Physical Address
304 North Cardinal St.
Dorchester Center, MA 02124
Physical Address
304 North Cardinal St.
Dorchester Center, MA 02124
Recently AI examples are amazing as people in their ability to produce text, audio, and video when asked. However, until now these algorithms have been limited to the digital world, rather than the physical, three-dimensional world in which we live. In fact, every time we try to apply these models to the real world, even the most advanced struggle to do it well. —For example, just think how difficult it has been to make good and reliable self-driving cars. Although they are brilliant in fantasy, not only do these models lack knowledge of physics but they are often unrealistic, causing them to make incomprehensible mistakes.

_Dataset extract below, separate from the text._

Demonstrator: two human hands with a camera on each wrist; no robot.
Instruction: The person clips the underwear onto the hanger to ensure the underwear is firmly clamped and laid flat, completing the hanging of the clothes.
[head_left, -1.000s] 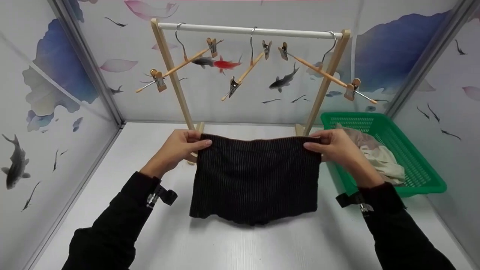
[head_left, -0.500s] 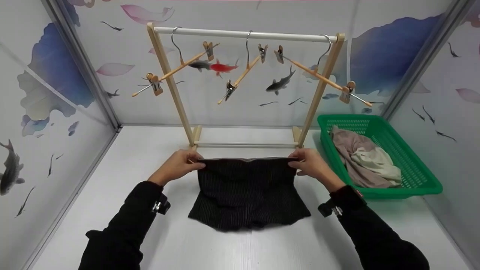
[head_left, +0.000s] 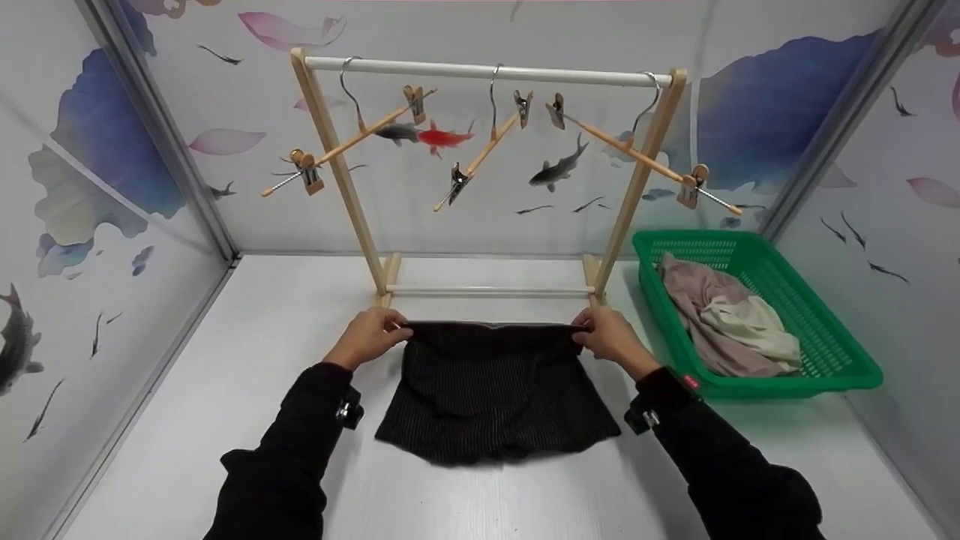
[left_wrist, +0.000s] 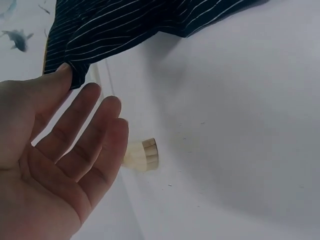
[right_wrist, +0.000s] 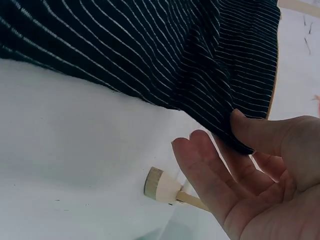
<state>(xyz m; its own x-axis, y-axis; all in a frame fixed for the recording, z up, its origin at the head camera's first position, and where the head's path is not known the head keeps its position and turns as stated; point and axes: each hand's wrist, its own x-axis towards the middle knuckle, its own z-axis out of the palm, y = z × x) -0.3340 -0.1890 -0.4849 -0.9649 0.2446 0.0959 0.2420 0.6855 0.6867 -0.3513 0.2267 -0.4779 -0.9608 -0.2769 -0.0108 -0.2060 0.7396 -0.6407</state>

This is the year, however, when AI finally step out of the digital world into the real world we live in. Extending AI beyond its digital boundaries requires a reimagining of the way machines think, combining AI’s digital intelligence with robotics. This is what I call “physical intelligence”, a new form of intelligent machine that can understand changing environments, deal with uncertainty, and make decisions in real time. Unlike the models used by conventional AI, physical intelligence is rooted in physics; by understanding fundamental principles of the real world, such as cause-and-effect.
Such features allow physical intelligence models to adapt and adapt to different environments. In my research group at MIT, we are developing models of physical intelligence that we call fluid networks. In one experiment, for example, we trained two drones—one powered by a standard AI model and the other by a neural network—to find objects in the forest during the summer, using data collected by the pilots. Although both drones performed equally well when given the task of doing what they were trained to do, when asked to find objects in different conditions – in winter or in urban areas – only the liquid drone completed its task better. The experiment showed us that, unlike traditional AI systems that stop evolving after their initial phase, fluid networks continue to learn and adapt from experience, just like humans do.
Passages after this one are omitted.